**Problem details:**
Reproduce the data below line by line, from its first line to the line with "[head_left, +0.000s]", both included, and nothing past that point.

**Material for this exercise:**
☆ ☆ ☆

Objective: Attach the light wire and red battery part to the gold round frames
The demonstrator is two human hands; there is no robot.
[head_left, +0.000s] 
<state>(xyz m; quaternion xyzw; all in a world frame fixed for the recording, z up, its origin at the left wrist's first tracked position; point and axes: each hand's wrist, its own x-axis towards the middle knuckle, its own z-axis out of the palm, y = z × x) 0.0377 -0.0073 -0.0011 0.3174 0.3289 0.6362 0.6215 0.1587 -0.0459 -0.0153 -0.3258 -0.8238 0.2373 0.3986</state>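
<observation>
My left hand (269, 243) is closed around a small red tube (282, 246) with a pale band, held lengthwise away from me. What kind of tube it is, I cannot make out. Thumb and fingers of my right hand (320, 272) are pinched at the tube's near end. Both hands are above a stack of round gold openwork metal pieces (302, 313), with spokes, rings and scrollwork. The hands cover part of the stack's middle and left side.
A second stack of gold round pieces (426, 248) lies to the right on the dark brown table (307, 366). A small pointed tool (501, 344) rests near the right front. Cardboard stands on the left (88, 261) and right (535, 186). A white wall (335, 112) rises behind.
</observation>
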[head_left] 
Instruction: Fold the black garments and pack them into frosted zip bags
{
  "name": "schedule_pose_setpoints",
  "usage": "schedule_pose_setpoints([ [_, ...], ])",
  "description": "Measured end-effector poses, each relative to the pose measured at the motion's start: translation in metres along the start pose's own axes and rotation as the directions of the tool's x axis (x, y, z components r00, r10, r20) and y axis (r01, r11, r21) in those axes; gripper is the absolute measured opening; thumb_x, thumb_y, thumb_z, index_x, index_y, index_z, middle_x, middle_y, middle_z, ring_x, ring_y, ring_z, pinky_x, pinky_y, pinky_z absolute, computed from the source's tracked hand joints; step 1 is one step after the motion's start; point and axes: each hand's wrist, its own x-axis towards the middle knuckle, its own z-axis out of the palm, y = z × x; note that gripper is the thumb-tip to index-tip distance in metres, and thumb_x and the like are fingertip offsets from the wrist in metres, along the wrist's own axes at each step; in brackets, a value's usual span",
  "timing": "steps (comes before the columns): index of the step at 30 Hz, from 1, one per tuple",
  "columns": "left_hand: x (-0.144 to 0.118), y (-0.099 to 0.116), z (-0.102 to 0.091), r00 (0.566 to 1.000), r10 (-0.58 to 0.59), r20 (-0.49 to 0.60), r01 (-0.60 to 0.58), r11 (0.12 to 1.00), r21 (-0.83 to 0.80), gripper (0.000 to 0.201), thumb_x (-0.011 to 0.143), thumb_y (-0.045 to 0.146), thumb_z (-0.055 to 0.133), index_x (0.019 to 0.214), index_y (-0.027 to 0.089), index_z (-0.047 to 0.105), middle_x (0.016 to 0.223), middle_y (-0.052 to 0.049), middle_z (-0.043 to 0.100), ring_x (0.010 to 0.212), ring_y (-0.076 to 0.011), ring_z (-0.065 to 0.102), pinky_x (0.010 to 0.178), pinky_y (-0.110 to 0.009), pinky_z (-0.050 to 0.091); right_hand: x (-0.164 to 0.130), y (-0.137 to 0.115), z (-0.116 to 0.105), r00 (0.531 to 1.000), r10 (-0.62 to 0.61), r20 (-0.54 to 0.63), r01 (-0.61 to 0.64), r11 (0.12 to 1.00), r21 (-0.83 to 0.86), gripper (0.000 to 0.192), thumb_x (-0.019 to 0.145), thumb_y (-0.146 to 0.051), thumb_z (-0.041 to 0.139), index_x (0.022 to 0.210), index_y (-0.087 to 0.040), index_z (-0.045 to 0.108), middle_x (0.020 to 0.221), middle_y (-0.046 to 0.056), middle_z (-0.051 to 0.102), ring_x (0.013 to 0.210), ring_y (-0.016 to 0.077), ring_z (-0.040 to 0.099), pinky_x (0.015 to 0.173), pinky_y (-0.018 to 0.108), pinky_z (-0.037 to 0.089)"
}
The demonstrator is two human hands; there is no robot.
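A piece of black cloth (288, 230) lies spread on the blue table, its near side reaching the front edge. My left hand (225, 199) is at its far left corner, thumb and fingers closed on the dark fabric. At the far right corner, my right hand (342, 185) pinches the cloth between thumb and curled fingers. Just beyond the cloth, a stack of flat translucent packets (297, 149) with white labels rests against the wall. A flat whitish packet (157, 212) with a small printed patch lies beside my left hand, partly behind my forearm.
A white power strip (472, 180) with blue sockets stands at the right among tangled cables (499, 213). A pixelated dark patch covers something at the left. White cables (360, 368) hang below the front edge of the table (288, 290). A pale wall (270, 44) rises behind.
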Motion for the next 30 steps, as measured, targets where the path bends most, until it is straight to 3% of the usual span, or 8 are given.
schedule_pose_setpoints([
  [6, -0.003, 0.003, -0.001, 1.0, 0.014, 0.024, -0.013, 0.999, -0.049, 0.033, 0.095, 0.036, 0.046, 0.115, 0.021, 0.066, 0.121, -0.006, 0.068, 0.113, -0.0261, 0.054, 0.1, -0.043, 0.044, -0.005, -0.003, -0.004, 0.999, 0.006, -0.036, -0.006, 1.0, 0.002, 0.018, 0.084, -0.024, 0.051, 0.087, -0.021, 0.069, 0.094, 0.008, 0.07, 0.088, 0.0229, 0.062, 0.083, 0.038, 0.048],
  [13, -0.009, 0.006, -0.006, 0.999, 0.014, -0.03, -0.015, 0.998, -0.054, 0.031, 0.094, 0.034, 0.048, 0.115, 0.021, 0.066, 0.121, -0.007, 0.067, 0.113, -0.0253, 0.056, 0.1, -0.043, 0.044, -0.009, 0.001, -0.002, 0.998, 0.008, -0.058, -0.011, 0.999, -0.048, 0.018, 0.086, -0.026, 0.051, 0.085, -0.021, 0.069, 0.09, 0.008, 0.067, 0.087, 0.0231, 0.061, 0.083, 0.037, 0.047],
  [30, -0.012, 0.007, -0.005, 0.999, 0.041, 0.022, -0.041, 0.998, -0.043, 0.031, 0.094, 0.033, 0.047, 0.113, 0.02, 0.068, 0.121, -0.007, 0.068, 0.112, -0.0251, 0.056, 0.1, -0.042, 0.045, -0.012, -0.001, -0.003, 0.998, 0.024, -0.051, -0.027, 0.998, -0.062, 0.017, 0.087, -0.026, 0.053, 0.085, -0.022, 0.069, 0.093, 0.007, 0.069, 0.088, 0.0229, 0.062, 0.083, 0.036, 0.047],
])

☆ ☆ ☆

**Output:**
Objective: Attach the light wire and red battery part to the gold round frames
The demonstrator is two human hands; there is no robot.
[head_left, +0.000s] 

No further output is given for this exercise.